String
String is an important type of Mojo and Python, which represents a sequence of UTF-8 encoded characters. String is usually displayed in paired quotation marks, e.g., 'a'
, "abc"
.
String
is stored on heap as a sequence of unsigned integers (UInt8
), and with an 0
at the end. Because UTF-8 encoding is not fixed in bytes, each character may take space from 1 byte to 4 bytes.

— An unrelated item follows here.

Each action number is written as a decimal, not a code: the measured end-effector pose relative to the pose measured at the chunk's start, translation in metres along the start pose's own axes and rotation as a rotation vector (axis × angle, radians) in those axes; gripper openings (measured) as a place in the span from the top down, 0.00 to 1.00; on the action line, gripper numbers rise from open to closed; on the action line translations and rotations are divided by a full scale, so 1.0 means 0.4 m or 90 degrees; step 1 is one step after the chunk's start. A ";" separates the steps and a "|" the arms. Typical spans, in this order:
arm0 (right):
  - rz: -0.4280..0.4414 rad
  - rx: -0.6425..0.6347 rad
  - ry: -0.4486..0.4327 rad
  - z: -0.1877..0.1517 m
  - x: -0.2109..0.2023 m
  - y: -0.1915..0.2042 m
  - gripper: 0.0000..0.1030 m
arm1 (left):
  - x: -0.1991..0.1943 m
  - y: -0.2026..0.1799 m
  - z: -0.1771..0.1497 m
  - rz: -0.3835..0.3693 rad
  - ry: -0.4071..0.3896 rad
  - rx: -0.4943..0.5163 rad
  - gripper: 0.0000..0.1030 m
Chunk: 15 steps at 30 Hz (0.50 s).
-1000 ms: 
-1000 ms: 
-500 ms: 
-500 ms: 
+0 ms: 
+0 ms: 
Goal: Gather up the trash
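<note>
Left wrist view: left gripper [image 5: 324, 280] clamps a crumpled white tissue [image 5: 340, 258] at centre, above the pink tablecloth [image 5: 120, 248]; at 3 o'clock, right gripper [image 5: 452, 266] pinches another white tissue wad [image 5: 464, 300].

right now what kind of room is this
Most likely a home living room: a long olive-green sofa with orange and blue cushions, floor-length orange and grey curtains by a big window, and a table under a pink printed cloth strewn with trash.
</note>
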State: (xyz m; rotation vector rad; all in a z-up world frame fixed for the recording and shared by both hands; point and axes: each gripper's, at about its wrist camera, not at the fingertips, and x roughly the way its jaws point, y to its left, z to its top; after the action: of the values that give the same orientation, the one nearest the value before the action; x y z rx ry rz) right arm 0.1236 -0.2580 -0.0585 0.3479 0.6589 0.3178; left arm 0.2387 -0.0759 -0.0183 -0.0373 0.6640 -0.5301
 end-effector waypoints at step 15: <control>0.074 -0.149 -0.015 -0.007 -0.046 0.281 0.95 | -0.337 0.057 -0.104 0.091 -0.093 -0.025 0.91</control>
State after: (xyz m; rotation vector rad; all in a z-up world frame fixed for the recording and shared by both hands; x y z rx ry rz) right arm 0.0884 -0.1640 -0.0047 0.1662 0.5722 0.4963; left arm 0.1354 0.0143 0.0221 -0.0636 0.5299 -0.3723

The following example shows how "abc"
is stored in the memory.
Each cell represent a byte (UInt).
┌──┬──┬──┬─┐
│97│98│99│0│
└──┴──┴──┴─┘
Or in raw binary form.
┌────────┬────────┬────────┬────────┐
│00111101│00111101│00111101│00000000│
└────────┴────────┴────────┴────────┘
A valid UTF-8 character must starts with 0
(1-byte character), 110
(2-byte character), 1110
(3-byte character), 11110
(4-byte character). The non-first bytes of a string must be 10
.
This also means that not all slices of 1 bytes to 4 bytes are valid UTF-8 characters.
Example
ASCII codes are always stored as one-byte with UTF-8 encoding. Chinese characters usually takes more than 2 bytes.
For example, "你好", which means "hello", are display as two characters. But it is stored by more than 2 bytes. We can examine its exact UInt
sequence in the memory with the following code:
fn main():
var a: String = "你好"
for i in a.as_bytes():
print(i[], end=" ")
# It prints: 228 189 160 229 165 189
It means that the two characters are actually stored in memory as follows, each character taking 3 bytes (starting with 111
).
Each cell represent a byte (UInt).
┌───┬───┬───┬───┬───┬───┐
│228│189│160│229│165│189│
└───┴───┴───┴───┴───┴───┘
Or in raw binary form.
┌────────┬────────┬────────┬────────┬────────┬────────┐
│11100100│10111101│10100000│11100101│10100101│10111101│
└────────┴────────┴────────┴────────┴────────┴────────┘
Note that the null value at the end is not displayed.
UTF-8 assurance
Python adopts an algorithm to assure that indexing and iterator of a String returns a valid character.
This is not yet completely implemented in Mojo (as of version 24.5). The iterator returns correct characters while indexing does not.
fn main():
var a: String = "你好"
print(a[0])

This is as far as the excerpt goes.